WSL2 DNS: NODATA AAAA responses not cached by systemd-resolved, causing ~50 to 200ms latency per lookup #14568

@syed-dawood

Description

@syed-dawood

Summary

When using WSL2 with dnsTunneling (the default in mirrored networking mode), every DNS lookup for an IPv4-only hostname incurs an unnecessary full-round-trip penalty (typically 50–200ms depending on environment) because Ubuntu's systemd-resolved does not cache NODATA responses for AAAA queries. This is due to Ubuntu's compile-time patch that changes the default Cache= setting from upstream's yes to no-negative, which explicitly skips caching negative/NODATA DNS responses.

Since the DNS tunnel routes queries through the Windows host's DNS infrastructure — adding significant per-query latency — and modern applications perform parallel A + AAAA lookups, every resolution of an IPv4-only hostname pays the full tunnel round-trip cost on every lookup because the NODATA AAAA result is never cached.

Environment

  • Windows: 11 Pro, Build 26100
  • WSL Version: 2.4.13.0 (Kernel: 5.15.167.4-1)
  • Distro: Ubuntu 24.04 LTS (Noble)
  • systemd-resolved: v255.4-1ubuntu8.14
  • Networking mode: Mirrored (networkingMode=mirrored in .wslconfig)
  • DNS Tunneling: Enabled (default for mirrored mode)

Root Cause Analysis

The DNS Tunnel Architecture

When dnsTunneling is enabled, WSL configures:

  • A tunnel endpoint at 10.255.255.254/32 on the loopback interface
  • /etc/resolv.confnameserver 127.0.0.53 (systemd-resolved stub)
  • systemd-resolved forwards queries to 10.255.255.254 (the WSL DNS tunnel)

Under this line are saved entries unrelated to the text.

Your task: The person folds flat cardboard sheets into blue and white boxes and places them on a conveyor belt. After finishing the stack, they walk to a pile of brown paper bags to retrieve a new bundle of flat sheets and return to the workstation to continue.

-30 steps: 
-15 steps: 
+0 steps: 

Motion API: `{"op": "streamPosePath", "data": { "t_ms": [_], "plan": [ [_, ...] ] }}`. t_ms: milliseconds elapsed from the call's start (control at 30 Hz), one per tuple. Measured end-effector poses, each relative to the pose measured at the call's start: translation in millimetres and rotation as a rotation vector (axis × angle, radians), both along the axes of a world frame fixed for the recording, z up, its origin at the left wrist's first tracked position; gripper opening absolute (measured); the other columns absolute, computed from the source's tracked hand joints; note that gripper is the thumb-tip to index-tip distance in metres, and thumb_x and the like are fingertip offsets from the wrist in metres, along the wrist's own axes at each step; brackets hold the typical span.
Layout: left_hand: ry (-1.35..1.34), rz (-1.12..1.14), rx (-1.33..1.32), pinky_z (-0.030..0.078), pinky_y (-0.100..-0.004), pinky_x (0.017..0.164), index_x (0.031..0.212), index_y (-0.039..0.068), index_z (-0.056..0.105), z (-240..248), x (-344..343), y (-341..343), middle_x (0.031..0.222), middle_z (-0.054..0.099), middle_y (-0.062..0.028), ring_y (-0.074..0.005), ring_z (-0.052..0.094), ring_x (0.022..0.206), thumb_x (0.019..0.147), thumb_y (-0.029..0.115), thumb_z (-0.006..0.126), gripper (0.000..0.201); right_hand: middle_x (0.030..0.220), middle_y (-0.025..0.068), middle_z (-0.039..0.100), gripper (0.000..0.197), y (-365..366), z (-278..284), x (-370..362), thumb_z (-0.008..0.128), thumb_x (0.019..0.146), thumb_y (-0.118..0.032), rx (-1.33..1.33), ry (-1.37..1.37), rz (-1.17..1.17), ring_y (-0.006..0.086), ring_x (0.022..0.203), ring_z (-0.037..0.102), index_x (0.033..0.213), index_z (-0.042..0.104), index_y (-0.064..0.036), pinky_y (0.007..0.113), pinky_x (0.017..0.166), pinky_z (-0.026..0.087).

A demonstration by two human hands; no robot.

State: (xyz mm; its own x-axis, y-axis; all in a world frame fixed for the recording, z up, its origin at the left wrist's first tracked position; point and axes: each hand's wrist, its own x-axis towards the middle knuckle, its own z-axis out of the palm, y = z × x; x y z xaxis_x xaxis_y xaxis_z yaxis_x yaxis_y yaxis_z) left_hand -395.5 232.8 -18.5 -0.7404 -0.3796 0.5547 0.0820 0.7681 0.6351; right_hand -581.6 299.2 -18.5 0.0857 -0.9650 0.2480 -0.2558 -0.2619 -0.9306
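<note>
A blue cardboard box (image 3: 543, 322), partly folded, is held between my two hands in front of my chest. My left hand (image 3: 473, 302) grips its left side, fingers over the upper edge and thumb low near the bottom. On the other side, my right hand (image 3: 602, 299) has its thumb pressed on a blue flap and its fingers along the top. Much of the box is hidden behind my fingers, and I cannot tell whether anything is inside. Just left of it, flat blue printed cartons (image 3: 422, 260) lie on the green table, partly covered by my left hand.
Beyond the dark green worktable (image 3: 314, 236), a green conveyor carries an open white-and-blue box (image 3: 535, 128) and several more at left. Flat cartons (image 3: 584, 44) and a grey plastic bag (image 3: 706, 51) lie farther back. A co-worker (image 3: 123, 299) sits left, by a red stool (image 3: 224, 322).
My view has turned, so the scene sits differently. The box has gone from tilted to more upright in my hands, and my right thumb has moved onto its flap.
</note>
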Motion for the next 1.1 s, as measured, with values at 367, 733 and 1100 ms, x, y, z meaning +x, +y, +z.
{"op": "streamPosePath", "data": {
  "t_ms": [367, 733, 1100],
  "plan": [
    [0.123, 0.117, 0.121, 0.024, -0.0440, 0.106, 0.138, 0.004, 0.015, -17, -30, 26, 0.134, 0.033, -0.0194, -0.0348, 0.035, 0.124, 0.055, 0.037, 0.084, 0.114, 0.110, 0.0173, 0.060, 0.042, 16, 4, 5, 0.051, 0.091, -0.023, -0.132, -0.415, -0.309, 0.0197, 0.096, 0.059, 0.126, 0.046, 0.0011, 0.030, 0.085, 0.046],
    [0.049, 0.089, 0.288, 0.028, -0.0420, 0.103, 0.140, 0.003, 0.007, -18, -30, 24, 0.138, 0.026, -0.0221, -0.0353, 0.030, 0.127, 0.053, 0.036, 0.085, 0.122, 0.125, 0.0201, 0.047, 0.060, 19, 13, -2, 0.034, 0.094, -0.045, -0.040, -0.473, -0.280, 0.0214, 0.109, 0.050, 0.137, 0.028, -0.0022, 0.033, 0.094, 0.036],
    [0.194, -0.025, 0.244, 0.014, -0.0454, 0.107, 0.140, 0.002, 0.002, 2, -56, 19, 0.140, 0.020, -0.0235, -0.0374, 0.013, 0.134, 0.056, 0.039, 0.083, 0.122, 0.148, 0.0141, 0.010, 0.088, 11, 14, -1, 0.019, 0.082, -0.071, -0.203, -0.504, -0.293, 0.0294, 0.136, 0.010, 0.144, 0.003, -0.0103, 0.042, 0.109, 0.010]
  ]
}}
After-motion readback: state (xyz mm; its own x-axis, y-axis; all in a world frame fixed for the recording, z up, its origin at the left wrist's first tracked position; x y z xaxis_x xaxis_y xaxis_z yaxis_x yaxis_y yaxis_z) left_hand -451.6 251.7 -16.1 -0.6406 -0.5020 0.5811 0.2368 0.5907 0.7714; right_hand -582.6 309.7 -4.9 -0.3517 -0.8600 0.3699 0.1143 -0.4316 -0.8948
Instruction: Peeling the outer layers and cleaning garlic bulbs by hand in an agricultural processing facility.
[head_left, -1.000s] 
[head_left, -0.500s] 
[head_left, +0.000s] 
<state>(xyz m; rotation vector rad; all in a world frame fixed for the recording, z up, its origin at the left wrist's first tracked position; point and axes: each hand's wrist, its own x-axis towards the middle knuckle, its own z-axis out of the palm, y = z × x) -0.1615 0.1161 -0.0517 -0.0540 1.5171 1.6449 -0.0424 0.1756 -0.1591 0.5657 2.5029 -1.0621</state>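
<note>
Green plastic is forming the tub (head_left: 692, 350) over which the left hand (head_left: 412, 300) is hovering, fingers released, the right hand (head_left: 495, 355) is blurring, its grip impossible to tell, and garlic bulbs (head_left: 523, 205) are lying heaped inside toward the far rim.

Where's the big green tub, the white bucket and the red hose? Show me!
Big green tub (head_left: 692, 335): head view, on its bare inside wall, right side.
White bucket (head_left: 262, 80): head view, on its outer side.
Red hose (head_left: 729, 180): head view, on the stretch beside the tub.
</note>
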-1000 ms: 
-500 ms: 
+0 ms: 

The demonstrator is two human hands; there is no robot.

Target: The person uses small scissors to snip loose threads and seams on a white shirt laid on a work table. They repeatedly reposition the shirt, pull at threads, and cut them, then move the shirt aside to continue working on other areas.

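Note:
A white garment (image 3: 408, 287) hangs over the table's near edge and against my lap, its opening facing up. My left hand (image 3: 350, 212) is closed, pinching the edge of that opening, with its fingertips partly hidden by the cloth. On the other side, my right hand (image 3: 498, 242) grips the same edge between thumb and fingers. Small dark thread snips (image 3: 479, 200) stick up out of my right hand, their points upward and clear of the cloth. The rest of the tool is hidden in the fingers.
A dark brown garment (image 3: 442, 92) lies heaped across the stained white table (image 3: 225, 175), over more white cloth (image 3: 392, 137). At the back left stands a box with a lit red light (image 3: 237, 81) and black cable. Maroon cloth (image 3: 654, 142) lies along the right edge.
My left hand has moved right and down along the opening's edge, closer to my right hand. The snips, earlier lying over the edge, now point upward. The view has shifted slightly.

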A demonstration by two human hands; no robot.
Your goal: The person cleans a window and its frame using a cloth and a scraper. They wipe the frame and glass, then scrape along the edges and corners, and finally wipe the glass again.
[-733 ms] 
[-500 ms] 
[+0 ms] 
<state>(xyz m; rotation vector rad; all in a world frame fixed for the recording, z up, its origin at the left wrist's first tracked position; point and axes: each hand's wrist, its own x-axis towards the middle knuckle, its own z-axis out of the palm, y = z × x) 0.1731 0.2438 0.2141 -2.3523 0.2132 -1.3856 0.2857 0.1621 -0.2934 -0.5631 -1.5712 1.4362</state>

The tunnel routes DNS queries from Linux through the Windows host's DNS infrastructure. This adds significant latency per round-trip (measured at 90–160ms in our environment; varies by DNS server distance, VPN, and network topology).

The NODATA Problem

When an application resolves a hostname (e.g., via getaddrinfo()), the resolver typically sends both an A (IPv4) and AAAA (IPv6) query. For IPv4-only hostnames (which are still very common — especially on corporate/enterprise networks), the AAAA query returns a NODATA response: RCODE=NOERROR but with zero answer records.

Ubuntu's Cache=no-negative Default

Ubuntu applies the patch UBUNTU-resolved-default-no-negative-caching.patch to systemd, changing the compiled-in default for the Cache= setting from upstream's yes to no-negative. This was introduced to work around LP #1668771 where caching SERVFAIL responses caused issues in OpenStack environments.

The no-negative mode means:

  • Positive responses (A records, AAAA records with data) → cached
  • Negative responses (NXDOMAIN, NODATA) → not cached

This is normally a reasonable trade-off on systems with low-latency DNS. But in WSL's tunnel architecture, the per-query penalty makes the lack of NODATA caching extremely costly.

The Impact Chain

Application calls getaddrinfo("intranet-server.example.com")
  → glibc sends A query + AAAA query to 127.0.0.53
    → systemd-resolved forwards both to 10.255.255.254 (DNS tunnel)
      → A query:    returns 10.x.x.x       → CACHED ✅ (positive)
      → AAAA query: returns NODATA (no IPv6) → NOT CACHED ❌ (negative)

Next call to getaddrinfo("intranet-server.example.com"):
  → A query:    served from cache in ~1ms  ✅
  → AAAA query: full tunnel round-trip again  ❌  ← THIS IS THE BUG

Every subsequent resolution of the same IPv4-only hostname still pays the full round-trip for the uncached AAAA NODATA response.

Empirical Proof

A/B Test: Cache=no-negative vs Cache=yes

Test domain: www.bankofamerica.com (IPv4-only, AAAA returns NODATA via Akamai CNAME chain)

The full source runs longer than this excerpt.